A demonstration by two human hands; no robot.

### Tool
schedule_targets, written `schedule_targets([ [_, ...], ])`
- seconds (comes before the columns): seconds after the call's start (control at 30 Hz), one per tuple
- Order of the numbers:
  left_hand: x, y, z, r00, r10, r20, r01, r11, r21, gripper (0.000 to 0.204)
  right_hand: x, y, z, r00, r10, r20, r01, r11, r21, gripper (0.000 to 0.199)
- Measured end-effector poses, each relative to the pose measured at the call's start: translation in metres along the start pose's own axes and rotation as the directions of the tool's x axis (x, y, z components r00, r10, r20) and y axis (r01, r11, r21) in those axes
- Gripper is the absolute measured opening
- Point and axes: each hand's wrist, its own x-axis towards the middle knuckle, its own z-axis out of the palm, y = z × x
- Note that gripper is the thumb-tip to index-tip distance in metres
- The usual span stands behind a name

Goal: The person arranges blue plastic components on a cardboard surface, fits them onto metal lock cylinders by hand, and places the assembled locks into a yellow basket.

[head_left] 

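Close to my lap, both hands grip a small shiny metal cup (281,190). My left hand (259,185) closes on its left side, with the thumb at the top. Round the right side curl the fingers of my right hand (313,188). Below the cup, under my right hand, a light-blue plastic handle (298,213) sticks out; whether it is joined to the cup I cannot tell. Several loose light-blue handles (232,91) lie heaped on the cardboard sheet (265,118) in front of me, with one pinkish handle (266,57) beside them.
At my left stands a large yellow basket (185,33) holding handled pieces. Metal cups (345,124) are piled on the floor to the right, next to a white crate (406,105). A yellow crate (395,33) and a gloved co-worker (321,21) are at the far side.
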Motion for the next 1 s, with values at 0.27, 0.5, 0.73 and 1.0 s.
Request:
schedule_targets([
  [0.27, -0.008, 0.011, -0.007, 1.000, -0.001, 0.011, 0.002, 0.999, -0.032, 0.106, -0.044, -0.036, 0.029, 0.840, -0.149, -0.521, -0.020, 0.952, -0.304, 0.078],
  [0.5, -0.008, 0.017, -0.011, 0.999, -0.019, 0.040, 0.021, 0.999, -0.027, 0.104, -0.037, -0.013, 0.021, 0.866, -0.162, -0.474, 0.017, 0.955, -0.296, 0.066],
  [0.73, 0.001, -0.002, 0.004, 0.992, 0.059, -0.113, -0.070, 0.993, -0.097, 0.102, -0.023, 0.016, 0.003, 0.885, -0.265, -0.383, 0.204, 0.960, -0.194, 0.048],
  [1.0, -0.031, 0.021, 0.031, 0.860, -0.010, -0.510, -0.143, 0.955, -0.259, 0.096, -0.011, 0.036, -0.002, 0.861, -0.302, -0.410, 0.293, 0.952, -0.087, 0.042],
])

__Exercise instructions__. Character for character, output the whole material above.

__Exercise response__.
A demonstration by two human hands; no robot.

### Tool
schedule_targets, written `schedule_targets([ [_, ...], ])`
- seconds (comes before the columns): seconds after the call's start (control at 30 Hz), one per tuple
- Order of the numbers:
  left_hand: x, y, z, r00, r10, r20, r01, r11, r21, gripper (0.000 to 0.204)
  right_hand: x, y, z, r00, r10, r20, r01, r11, r21, gripper (0.000 to 0.199)
- Measured end-effector poses, each relative to the pose measured at the call's start: translation in metres along the start pose's own axes and rotation as the directions of the tool's x axis (x, y, z components r00, r10, r20) and y axis (r01, r11, r21) in those axes
- Gripper is the absolute measured opening
- Point and axes: each hand's wrist, its own x-axis towards the middle knuckle, its own z-axis out of the palm, y = z × x
- Note that gripper is the thumb-tip to index-tip distance in metres
- The usual span stands behind a name

Goal: The person arranges blue plastic components on a cardboard surface, fits them onto metal lock cylinders by hand, and places the assembled locks into a yellow basket.

[head_left] 

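Close to my lap, both hands grip a small shiny metal cup (281,190). My left hand (259,185) closes on its left side, with the thumb at the top. Round the right side curl the fingers of my right hand (313,188). Below the cup, under my right hand, a light-blue plastic handle (298,213) sticks out; whether it is joined to the cup I cannot tell. Several loose light-blue handles (232,91) lie heaped on the cardboard sheet (265,118) in front of me, with one pinkish handle (266,57) beside them.
At my left stands a large yellow basket (185,33) holding handled pieces. Metal cups (345,124) are piled on the floor to the right, next to a white crate (406,105). A yellow crate (395,33) and a gloved co-worker (321,21) are at the far side.
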Motion for the next 1 s, with values at 0.27, 0.5, 0.73 and 1.0 s.
Request:
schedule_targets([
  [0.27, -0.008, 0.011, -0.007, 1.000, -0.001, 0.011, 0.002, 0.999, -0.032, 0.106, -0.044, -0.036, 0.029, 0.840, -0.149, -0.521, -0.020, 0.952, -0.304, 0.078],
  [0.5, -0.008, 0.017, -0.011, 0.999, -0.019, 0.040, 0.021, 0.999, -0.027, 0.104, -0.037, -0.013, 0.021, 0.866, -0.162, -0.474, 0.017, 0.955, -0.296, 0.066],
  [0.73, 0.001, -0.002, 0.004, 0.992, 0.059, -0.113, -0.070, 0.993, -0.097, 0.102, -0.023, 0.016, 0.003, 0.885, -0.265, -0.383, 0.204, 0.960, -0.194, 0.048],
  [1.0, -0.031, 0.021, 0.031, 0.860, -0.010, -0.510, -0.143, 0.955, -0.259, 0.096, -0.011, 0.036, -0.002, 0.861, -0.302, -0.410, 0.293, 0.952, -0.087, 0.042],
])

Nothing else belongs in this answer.